Per la forma di potatura questa, per grandi impianti, può essere a fusetto mentre per piante su piccole superfici si consiglia quella a vaso, tenendo ben aerato l’interno della pianta e potando lievemente tutti gli anni (eliminando in estate anche i polloni ed i succhioni), tenendo conto che il pero fruttifica su rami misti, lamburde e brindilli con diverse prevalenze sugli uni o gli altri a seconda delle varietà.
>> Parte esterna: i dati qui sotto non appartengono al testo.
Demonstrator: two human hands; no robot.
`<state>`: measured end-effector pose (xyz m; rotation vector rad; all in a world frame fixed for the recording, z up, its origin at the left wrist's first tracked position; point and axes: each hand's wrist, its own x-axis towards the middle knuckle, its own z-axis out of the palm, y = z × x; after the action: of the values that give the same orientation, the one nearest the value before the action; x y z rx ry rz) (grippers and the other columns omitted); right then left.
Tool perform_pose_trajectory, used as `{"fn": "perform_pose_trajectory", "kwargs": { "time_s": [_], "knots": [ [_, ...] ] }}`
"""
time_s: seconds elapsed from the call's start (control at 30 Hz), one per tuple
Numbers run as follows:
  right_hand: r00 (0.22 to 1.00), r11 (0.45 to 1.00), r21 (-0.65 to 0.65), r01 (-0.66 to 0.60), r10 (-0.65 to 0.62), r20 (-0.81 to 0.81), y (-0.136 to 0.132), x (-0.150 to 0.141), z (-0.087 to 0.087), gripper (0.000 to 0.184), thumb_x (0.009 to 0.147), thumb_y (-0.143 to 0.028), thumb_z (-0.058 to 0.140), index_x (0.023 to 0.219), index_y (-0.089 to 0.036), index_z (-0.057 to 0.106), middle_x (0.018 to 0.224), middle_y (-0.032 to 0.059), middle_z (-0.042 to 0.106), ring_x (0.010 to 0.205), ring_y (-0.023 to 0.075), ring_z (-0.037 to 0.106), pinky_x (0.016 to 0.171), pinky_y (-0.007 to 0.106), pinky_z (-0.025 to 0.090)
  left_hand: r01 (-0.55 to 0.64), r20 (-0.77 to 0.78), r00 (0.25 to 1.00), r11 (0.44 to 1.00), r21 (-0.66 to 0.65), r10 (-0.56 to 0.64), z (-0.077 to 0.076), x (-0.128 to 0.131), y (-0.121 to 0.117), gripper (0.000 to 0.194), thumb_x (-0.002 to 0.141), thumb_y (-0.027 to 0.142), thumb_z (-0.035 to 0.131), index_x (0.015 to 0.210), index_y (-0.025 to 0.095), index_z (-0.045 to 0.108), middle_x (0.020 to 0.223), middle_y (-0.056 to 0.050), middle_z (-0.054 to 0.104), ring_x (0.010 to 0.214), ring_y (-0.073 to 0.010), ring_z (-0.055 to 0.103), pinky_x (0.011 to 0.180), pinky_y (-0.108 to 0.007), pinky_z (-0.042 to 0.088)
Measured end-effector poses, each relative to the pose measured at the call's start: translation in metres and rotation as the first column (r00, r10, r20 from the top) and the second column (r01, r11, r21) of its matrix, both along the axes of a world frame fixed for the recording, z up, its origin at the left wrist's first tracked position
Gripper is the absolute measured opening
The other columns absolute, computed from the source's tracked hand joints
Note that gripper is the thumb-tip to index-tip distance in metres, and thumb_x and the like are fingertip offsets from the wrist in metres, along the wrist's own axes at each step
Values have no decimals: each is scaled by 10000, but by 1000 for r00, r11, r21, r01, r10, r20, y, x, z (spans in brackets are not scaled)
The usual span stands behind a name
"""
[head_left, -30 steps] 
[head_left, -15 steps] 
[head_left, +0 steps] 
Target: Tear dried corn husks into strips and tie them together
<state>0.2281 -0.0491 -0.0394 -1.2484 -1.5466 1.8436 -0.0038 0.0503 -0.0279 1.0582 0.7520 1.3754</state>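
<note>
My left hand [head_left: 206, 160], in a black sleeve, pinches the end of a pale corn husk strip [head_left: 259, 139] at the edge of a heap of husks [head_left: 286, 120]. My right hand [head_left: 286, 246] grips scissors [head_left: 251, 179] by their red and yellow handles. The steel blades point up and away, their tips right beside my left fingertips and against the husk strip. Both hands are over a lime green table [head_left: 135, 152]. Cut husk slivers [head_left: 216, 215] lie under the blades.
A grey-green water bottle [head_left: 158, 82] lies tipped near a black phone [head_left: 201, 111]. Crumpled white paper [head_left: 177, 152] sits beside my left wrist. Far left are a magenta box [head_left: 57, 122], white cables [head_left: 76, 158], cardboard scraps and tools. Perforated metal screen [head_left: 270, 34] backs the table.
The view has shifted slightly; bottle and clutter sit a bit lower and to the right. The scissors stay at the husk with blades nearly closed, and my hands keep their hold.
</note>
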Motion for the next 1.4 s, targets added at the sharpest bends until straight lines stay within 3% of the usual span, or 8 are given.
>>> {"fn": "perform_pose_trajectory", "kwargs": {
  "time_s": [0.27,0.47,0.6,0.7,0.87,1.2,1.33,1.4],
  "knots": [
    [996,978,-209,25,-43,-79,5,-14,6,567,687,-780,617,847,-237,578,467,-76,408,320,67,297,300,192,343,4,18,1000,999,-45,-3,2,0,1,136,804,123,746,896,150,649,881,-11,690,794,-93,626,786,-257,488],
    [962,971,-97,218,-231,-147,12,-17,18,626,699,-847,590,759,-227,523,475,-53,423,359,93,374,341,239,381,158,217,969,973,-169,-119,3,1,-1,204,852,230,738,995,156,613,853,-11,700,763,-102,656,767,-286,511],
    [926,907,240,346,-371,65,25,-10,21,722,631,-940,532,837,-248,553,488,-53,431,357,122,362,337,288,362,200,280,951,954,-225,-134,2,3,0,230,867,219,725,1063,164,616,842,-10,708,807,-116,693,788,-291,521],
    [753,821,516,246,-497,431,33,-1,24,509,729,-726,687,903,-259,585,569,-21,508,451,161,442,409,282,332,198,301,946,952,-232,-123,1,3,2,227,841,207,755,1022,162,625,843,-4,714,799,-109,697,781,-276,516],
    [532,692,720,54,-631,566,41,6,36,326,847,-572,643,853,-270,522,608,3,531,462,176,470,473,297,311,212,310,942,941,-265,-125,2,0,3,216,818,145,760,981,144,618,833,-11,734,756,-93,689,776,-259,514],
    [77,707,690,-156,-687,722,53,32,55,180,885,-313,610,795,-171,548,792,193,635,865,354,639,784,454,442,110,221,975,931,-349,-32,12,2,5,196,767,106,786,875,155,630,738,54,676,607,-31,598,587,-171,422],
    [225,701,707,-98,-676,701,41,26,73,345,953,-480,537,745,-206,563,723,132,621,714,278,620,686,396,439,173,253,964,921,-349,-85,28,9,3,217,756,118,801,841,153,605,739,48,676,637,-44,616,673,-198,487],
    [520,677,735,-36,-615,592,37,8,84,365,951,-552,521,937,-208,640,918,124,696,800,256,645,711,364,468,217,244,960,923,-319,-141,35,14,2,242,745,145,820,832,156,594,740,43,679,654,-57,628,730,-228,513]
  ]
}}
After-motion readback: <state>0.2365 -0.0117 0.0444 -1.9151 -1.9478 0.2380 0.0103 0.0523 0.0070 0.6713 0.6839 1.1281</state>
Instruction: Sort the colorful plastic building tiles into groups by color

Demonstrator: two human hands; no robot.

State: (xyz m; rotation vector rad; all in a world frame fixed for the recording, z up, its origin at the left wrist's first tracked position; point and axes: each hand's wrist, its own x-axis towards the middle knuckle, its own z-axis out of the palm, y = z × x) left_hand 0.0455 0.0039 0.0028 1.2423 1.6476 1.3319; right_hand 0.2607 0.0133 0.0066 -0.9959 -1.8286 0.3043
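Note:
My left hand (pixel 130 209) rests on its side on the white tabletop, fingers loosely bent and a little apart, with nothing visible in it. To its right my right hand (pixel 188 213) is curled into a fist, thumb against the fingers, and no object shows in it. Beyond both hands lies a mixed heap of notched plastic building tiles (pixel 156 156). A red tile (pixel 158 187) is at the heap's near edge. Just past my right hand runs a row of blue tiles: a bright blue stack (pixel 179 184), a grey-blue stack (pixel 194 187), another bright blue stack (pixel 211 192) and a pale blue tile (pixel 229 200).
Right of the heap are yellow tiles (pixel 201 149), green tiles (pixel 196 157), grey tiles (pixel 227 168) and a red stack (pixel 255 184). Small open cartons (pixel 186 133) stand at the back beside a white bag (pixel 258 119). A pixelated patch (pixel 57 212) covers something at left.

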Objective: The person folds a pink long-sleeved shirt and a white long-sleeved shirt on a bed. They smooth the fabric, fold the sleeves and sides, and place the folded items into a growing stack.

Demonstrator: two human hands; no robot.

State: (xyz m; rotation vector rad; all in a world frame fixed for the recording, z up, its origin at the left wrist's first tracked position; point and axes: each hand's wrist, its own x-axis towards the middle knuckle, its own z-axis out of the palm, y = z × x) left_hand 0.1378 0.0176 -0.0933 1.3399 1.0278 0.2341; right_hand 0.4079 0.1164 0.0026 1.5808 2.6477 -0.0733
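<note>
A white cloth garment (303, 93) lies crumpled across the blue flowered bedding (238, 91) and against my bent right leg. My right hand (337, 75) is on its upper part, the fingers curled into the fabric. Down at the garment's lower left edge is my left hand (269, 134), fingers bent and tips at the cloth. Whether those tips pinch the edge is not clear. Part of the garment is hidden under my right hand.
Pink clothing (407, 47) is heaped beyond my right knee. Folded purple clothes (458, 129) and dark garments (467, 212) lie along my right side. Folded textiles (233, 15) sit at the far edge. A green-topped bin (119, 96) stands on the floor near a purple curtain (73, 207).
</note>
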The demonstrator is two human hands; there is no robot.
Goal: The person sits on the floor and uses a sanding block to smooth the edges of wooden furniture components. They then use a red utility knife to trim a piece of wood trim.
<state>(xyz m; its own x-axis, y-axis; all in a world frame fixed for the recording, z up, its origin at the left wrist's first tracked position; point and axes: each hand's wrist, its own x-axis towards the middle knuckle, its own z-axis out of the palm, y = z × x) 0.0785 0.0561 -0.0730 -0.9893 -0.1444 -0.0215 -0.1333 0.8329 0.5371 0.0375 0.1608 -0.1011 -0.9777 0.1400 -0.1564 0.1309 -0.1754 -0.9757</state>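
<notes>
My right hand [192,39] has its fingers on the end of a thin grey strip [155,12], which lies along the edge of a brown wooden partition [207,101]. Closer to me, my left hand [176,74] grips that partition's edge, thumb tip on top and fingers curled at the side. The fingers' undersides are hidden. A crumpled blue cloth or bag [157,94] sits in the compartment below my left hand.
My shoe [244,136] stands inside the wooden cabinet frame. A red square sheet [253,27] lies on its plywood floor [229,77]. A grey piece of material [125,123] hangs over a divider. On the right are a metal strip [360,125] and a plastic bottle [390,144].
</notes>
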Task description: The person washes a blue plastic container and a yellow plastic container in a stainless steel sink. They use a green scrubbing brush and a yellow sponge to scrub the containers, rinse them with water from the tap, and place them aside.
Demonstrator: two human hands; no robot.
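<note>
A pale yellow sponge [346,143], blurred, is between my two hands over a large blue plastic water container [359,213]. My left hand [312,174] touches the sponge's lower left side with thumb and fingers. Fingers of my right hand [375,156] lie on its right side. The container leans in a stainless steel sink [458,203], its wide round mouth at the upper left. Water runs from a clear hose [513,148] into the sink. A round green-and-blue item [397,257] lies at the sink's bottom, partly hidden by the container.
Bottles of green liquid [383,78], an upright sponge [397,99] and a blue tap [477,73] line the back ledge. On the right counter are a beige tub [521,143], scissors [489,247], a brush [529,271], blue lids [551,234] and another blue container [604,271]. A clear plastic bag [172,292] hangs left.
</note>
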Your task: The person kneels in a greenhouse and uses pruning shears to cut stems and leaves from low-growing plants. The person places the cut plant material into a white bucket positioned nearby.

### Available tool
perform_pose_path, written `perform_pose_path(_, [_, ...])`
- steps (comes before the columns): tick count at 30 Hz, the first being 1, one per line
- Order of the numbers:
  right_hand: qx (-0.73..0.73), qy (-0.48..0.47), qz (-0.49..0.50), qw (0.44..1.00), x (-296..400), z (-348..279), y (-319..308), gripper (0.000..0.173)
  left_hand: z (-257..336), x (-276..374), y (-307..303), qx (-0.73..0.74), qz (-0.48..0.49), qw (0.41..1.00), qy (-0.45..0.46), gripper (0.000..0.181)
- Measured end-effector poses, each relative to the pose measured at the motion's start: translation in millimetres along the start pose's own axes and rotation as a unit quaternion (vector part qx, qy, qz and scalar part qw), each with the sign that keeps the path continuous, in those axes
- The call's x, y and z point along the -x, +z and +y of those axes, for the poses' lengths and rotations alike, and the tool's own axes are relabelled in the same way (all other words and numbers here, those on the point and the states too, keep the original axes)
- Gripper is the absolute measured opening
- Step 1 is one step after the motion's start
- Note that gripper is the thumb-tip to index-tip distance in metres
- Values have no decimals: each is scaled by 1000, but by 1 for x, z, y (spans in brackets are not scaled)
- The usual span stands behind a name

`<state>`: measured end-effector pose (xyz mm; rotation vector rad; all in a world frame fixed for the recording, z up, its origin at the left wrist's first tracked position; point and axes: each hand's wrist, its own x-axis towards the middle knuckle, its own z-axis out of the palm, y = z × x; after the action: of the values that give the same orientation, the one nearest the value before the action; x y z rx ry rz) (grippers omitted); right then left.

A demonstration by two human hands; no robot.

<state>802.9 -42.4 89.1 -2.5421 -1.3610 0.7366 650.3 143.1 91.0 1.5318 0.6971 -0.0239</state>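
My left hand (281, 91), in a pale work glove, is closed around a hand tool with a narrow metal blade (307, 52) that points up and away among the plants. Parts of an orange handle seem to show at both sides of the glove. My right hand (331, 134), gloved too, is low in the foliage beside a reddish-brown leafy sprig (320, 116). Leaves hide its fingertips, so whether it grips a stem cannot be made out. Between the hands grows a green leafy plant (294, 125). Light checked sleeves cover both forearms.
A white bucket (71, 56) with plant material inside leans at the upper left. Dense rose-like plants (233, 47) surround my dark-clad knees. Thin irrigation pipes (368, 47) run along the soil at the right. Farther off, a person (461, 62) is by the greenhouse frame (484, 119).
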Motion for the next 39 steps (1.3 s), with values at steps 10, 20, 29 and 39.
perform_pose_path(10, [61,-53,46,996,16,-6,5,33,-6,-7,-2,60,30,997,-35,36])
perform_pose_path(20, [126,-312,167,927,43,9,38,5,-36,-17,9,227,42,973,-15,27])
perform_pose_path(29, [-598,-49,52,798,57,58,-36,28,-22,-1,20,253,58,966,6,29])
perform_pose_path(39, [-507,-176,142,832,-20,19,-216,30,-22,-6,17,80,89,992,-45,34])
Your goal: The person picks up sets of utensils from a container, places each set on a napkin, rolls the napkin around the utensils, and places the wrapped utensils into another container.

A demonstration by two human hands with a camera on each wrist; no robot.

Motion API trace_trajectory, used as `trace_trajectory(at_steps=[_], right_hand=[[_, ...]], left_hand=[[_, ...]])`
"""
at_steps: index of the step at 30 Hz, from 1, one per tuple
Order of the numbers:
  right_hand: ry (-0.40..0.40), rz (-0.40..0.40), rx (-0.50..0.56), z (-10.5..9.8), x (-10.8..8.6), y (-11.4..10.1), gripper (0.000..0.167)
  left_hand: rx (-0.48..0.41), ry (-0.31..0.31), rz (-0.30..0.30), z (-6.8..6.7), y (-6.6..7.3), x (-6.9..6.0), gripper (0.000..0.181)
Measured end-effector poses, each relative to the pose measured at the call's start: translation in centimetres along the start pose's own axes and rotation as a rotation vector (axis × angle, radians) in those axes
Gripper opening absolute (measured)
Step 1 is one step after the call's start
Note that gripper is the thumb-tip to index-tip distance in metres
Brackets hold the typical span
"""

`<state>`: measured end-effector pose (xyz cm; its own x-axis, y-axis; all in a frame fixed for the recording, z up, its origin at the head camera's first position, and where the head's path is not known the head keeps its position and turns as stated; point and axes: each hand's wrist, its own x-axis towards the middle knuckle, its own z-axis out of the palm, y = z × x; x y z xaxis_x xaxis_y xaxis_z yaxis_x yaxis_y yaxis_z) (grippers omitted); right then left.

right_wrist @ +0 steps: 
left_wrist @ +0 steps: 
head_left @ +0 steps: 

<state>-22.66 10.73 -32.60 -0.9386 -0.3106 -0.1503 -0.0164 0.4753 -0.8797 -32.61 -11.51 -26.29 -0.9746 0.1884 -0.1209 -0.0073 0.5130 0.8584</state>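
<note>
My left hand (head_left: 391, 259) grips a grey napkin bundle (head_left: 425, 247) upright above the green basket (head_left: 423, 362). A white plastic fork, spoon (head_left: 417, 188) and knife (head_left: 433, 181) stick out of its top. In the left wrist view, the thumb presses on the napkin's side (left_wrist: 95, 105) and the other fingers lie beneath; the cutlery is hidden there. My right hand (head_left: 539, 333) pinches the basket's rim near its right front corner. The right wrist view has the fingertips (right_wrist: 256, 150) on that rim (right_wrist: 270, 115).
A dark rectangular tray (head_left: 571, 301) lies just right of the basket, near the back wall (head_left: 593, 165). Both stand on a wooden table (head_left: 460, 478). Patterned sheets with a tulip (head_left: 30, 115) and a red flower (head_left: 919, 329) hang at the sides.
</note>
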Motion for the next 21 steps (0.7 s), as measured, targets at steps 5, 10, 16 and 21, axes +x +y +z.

Tra le principali avversità del pero ricordiamo la ticchiolatura, contro cui intervenire con macerati di equiseto o di tarassaco; ricordiamo la Maculatura bruna o alternaria, contro cui si può lavorare con la poltiglia bordolese; l’oidio che può essere tenuto a bada con zolfo (ma attenzione alla sua citotossicità). Tra gli insetti i più temuti sono la Carpocapsa e la Psilla. Per quest’ultima il lavaggio con sapone di Marsiglia è ottimale; mentre per la Carpocapsa sono più utili i trattamenti a base di olio di Neem.
Tra le varietà di pere più utilizzate ricordiamo: le classiche Abate Fetel, Conference, William, Passa Crassana, Decana del Comizio e Kaiser ma, in questo senso, bisogna rifare un lavoro di recupero di tutte quelle varietà che caratterizzavano le nostre campagne e che, per ovvi motivi ecologici, si adatterebbero meglio al loro habitat.